Registered Nurse specializing in Utilization Review and Case management. Expertise in Medical Necessity reviews, level of care determination, concurrent reviews, as well as Prior Authorizations and Denials. A proven ability to collaborate effectively in fully remote environments.
Overview
27
27
years of professional experience
Work History
Clinical Consultation
UMR
09.2025 - Current
Served as primary liaison between TPA, Client, providers, members, and internal clinical teams to coordinate high-touch healthcare navigation and resolution services.
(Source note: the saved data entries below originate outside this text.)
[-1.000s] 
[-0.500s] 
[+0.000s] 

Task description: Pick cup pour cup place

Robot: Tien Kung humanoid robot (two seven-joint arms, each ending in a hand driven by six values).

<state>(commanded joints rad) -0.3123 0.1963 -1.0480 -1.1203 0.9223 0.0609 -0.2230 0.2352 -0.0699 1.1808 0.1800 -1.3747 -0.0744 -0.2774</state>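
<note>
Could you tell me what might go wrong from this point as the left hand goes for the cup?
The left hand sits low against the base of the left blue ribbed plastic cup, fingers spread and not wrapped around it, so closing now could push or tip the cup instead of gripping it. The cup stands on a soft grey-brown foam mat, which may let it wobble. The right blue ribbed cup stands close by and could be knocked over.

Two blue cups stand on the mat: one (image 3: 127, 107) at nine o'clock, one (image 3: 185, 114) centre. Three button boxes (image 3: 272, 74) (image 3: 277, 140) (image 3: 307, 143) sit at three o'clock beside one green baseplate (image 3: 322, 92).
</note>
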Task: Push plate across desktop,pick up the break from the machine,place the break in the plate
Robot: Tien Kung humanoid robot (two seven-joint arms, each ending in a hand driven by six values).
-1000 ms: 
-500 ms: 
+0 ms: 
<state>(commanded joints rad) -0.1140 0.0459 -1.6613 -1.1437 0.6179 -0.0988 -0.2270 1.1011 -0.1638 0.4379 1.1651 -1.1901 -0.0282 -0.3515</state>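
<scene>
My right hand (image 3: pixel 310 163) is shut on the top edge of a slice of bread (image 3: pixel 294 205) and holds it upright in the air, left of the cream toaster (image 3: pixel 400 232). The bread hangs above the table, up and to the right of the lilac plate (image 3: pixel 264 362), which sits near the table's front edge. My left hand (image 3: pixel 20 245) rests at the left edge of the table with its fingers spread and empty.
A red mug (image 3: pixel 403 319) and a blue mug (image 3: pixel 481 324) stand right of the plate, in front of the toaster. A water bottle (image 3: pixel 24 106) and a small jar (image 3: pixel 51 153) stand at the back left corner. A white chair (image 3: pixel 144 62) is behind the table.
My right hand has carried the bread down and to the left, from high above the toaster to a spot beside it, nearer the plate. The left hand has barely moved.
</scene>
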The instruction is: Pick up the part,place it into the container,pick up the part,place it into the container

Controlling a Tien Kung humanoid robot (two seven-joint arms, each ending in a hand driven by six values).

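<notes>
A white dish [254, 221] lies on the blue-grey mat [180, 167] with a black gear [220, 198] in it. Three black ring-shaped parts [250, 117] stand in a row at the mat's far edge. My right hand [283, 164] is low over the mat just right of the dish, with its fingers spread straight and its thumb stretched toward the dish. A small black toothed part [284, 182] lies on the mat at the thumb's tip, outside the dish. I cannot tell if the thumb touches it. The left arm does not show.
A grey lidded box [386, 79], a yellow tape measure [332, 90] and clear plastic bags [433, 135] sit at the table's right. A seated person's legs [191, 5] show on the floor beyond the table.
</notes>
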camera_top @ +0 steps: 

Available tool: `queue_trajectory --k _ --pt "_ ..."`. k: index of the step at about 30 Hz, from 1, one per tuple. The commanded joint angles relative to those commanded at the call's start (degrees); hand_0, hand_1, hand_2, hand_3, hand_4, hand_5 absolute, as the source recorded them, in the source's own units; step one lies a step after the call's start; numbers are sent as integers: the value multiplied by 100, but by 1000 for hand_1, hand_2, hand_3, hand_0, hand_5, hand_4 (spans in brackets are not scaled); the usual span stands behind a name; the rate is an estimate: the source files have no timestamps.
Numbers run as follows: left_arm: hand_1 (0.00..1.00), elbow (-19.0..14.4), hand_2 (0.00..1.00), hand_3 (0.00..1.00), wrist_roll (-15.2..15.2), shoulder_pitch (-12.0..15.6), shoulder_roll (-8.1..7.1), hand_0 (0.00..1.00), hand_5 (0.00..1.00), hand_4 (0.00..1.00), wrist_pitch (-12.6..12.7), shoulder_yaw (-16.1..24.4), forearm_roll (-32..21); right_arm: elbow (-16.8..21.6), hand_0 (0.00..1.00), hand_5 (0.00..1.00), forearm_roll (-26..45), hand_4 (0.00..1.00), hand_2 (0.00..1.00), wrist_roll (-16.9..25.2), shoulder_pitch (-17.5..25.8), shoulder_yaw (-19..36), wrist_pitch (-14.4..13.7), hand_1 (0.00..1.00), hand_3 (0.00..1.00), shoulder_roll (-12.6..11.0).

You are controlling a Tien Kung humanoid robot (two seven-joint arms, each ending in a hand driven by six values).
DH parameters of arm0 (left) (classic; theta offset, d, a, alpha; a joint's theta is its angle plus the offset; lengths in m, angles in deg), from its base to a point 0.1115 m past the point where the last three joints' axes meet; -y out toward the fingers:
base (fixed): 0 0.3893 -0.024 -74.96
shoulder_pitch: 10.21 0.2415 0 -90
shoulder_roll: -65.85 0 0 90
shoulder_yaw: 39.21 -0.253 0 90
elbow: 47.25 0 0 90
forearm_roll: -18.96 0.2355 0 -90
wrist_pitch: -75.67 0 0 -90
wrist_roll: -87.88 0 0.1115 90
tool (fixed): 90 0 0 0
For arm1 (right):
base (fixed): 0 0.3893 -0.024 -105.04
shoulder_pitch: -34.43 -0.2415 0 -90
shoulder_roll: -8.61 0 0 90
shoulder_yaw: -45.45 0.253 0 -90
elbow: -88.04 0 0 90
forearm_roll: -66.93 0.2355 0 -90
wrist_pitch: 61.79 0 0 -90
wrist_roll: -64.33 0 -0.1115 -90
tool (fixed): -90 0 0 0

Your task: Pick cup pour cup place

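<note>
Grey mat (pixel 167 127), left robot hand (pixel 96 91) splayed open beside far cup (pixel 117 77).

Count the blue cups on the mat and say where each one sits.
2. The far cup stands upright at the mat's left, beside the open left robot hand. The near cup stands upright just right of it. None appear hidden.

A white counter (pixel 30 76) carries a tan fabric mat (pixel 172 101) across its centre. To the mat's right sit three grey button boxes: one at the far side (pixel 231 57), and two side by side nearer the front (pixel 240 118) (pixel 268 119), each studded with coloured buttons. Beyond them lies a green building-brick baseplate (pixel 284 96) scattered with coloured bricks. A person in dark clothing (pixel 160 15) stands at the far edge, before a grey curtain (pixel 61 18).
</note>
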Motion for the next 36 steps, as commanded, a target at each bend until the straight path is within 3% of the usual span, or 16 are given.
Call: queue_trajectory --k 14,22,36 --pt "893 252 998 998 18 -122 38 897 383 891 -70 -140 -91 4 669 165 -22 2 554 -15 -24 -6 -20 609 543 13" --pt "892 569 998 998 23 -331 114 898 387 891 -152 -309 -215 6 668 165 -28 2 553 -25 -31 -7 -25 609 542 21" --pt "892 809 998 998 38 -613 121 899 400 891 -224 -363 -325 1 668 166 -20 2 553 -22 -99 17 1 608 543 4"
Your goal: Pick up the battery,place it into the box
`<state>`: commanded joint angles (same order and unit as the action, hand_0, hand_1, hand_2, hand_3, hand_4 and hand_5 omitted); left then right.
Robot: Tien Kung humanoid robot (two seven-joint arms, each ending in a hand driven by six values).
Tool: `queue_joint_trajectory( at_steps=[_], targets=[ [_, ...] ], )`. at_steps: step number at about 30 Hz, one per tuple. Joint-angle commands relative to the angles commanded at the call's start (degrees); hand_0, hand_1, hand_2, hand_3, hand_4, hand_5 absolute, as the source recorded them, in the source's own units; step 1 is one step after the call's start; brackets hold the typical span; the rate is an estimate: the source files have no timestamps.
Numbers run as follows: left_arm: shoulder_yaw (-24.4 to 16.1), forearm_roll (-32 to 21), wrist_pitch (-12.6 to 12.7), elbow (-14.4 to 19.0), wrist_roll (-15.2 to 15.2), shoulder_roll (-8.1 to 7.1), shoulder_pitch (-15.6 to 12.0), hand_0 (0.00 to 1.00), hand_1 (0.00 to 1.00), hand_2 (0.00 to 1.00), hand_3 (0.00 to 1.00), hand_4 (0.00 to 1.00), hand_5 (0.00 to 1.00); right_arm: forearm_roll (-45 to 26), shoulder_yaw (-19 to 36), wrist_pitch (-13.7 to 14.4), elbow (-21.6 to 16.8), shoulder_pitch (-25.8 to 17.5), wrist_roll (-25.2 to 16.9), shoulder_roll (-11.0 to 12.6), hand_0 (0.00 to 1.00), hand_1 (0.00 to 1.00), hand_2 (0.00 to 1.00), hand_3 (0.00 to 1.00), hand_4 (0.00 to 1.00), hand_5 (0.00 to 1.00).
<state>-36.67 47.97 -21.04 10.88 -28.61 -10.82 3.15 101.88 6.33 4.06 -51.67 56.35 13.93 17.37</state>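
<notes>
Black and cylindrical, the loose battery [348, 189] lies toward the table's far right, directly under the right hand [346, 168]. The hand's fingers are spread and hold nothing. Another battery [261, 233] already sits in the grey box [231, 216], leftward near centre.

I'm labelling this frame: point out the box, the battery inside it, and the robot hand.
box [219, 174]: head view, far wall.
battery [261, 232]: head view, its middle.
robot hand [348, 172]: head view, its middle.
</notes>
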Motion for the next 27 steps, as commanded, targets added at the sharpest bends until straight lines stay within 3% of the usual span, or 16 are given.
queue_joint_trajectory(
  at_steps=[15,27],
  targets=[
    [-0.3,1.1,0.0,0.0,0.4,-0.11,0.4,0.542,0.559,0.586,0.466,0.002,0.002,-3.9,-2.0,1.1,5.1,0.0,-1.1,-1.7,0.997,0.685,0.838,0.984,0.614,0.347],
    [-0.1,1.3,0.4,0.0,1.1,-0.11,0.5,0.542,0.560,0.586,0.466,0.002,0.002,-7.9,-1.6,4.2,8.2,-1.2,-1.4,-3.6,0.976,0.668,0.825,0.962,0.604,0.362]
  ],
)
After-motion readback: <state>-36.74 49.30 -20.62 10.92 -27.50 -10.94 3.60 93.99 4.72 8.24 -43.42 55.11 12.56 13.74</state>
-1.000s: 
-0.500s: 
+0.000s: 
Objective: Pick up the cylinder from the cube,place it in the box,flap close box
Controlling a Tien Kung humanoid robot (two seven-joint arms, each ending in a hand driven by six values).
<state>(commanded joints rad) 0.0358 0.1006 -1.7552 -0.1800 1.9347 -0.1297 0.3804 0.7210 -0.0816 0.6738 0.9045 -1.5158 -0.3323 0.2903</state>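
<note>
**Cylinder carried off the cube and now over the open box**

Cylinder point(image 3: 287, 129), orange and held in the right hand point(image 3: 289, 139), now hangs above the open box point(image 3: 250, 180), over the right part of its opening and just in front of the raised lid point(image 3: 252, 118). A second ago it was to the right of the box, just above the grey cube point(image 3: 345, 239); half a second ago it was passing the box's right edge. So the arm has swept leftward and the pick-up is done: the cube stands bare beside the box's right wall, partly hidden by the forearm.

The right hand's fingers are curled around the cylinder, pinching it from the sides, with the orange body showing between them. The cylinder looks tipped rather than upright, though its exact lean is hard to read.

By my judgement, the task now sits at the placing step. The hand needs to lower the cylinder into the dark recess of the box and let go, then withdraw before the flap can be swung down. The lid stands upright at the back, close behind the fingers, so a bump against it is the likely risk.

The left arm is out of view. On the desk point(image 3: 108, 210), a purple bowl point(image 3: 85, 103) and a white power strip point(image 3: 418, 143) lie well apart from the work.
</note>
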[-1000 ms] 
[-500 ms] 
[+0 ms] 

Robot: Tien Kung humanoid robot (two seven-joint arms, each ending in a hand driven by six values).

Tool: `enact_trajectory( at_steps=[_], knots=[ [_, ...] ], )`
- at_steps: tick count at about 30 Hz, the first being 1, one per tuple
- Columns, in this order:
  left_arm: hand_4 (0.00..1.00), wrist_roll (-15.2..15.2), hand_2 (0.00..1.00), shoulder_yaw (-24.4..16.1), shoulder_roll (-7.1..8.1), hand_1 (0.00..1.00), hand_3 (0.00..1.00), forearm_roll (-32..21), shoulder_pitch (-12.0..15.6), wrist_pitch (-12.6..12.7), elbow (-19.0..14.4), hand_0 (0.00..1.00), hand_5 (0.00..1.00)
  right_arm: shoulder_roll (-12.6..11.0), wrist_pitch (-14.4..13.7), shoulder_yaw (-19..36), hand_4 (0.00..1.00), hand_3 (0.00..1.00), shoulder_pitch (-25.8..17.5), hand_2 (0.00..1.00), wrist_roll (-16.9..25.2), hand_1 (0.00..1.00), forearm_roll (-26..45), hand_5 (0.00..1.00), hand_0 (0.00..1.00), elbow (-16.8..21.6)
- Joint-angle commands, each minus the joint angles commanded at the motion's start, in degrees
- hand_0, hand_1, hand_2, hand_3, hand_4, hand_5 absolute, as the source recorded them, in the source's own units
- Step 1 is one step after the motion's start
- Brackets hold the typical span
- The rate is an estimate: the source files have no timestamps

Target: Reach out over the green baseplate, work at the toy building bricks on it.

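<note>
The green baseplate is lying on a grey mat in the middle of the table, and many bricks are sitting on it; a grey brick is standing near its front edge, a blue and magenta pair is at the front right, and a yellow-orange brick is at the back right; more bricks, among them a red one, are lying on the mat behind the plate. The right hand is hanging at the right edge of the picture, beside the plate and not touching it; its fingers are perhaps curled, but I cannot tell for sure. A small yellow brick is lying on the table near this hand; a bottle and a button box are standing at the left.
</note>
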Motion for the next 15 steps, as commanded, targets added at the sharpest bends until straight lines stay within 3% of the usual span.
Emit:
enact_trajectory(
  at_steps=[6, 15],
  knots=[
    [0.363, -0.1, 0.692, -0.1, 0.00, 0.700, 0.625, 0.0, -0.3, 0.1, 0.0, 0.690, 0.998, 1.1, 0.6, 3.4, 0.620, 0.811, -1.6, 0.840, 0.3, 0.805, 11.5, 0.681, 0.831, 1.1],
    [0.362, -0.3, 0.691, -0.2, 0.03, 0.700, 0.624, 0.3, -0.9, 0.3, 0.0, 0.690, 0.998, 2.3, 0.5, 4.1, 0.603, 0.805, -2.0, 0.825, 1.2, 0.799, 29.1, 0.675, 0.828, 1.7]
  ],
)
Manage complex member cases involving care coordination, benefit interpretation, prior authorizations, claims escalation, and continuity of care planning.
Performed claims analysis and utilization review for high-risk/high-cost member populations, identifying trends in medical utilization, chronic disease burden, risk exposure, care gaps, and opportunities for cost containment and improved member outcomes.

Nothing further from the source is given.